I am getting used to being called naïve during political discussions in mixed company. By "mixed company" of course I mean fellow Africans from different states.
I don't mind for two reasons: it always highlights the shocking depth of our ignorance about the political character of African countries we have not lived in, prompting us to express misguided opinions about them.
This just strengthens the argument that African education systems need a major overhaul, especially if we are serious about pan-Africanism in any form. I suspect we are still using curricula with a 1960s flavour in our schools, probably infused with a pinch of colonial racism as inherited from them good old days.
The other reason I don't sweat it is because, well, Tanzania. We worked hard to build an aura of gentle and pacific progressivism that is quickly disappearing under the Fifth Regime.
But for the longest time we have kind of been the cool kids, the subtle guys who always show up at peace talks, spread the gospel of Kiswahili without being obnoxious about it and generally chill with everybody so long as you don't try to annex Kagera Region.
But then Edward Lowassa, formerly of CCM then of Chadema, defected back to CCM and my relaxed attitude began to wilt.
Have we indeed been a little bit sheltered from certain aspects of RealPolitik? In 2015, after a week of suspense when he was not chosen as one of the top candidates for the presidency by his own party due to competitions between factions, Lowassa was announced as the presidential candidate for what was becoming the strongest alternative party, Chadema. He, a lifelong member of CCM, crossed The Line.

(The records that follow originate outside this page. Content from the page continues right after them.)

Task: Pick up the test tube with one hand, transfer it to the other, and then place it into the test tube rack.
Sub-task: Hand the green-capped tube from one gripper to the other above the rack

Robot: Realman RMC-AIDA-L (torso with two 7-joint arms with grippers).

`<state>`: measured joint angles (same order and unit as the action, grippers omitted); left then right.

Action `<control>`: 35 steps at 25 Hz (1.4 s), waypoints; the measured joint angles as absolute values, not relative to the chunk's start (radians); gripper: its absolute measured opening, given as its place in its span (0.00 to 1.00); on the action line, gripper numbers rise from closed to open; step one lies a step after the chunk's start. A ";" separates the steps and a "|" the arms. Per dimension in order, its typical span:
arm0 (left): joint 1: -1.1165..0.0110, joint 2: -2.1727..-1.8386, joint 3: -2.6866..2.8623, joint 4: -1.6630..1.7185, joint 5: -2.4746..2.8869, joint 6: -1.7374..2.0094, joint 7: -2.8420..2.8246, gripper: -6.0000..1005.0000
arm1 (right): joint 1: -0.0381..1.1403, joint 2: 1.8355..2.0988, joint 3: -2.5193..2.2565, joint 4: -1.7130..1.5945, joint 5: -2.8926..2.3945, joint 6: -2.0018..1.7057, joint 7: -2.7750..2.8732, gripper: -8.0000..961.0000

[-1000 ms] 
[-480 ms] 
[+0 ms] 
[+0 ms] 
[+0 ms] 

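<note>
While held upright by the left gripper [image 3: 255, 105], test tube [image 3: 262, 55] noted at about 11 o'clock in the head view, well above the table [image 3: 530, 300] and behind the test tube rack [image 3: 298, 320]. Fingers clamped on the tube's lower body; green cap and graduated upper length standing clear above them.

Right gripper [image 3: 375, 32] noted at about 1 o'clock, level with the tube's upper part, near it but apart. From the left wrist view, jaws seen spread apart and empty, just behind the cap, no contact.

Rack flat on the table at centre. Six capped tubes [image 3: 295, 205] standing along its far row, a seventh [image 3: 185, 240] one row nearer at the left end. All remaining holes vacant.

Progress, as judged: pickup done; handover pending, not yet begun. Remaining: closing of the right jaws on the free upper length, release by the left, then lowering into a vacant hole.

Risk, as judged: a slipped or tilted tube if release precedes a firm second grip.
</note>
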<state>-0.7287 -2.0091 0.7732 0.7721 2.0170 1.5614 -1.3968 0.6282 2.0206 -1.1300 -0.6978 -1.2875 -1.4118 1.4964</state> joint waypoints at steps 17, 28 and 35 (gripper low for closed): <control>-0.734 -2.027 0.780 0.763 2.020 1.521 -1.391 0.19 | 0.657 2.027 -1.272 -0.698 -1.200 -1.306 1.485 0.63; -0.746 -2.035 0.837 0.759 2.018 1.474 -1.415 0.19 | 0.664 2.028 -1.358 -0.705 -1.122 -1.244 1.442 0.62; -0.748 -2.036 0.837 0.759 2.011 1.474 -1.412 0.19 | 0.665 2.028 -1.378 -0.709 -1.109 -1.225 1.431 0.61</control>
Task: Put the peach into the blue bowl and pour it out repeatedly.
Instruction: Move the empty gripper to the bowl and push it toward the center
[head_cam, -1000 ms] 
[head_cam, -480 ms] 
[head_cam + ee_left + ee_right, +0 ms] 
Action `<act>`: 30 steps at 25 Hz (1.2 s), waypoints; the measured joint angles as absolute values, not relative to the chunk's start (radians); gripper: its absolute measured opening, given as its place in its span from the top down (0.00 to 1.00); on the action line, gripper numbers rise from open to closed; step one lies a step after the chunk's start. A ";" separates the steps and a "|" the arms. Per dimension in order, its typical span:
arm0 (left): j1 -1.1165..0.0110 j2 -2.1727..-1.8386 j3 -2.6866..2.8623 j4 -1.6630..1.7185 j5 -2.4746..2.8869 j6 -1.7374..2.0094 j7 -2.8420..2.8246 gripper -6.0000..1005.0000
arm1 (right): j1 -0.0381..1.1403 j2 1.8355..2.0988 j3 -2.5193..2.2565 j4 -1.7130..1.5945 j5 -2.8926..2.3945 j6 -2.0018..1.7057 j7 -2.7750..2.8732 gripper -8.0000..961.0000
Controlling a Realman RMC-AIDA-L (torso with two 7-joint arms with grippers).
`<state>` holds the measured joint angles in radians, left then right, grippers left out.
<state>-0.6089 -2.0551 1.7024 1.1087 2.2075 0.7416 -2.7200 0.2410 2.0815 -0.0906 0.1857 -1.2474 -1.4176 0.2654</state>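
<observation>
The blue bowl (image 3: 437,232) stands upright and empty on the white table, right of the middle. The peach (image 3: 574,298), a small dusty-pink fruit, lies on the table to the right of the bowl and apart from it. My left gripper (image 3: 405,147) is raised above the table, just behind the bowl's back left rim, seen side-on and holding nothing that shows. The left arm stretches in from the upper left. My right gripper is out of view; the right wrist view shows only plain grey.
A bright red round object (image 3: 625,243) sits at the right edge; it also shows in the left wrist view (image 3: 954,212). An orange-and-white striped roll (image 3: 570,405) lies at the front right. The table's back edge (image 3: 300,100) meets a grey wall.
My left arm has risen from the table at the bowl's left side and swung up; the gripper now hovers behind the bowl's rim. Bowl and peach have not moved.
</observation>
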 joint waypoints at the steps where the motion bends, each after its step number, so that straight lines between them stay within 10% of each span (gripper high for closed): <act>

I remember sitting with a Chadema cadre in Arusha asking questions about their decision to welcome Lowassa and break their own party's rules to enthrone him as their presidential candidate. A man they had spent years calling corrupt to the bone, a man who was divisive even at the peak of his career.
This Chadema cadre looked me in the eye and assured me with a look of deep sincerity in his eyes that Lowassa was the man to lead our country into realising its potential.
It is 2019 and the harassment and incarceration of politicians from the opposition has been stepped up to a systemic eradication of all non-CCM organisations.
Chadema might have been hurting before but with Lowassa's return to the ruling party, it is now properly dead. If this was the plan all along, to kill off the opposition, then I applaud the masterminds behind it. Machiavelli would be so proud.
A friend from a neighbouring country expressed surprise at why so many Tanzanians were dismayed by Lowassa's return to CCM, considering that East African politicians cross party lines all the time. I told him that for what it is worth, a leader's moral character still matters to Tanzanian citizens.
Loyalty is an aspect of that. It may sound quaint, like remembering to say "naomba" and "asante" but we take "ustaarabu" pretty seriously here and try to keep on the humane side of the divide between wrong and right.
So I ask you: Is that actually naïve? Time will answer the question.
Elsie Eyakuze is a consultant and blogger for The Mikocheni Report.